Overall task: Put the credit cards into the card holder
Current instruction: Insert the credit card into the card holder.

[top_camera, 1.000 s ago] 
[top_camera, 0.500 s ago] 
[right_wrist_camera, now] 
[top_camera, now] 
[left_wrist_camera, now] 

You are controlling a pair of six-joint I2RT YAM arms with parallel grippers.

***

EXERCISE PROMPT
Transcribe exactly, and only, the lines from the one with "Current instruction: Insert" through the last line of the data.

RESULT FOR THIS TASK
Current instruction: Insert the credit card into the card holder.

[top_camera, 1.000 s ago] 
[top_camera, 0.500 s ago] 
[right_wrist_camera, now] 
[top_camera, now] 
[left_wrist_camera, now] 

You are controlling a pair of six-joint I2RT YAM arms with parallel grippers.

This is the complete answer to the exercise.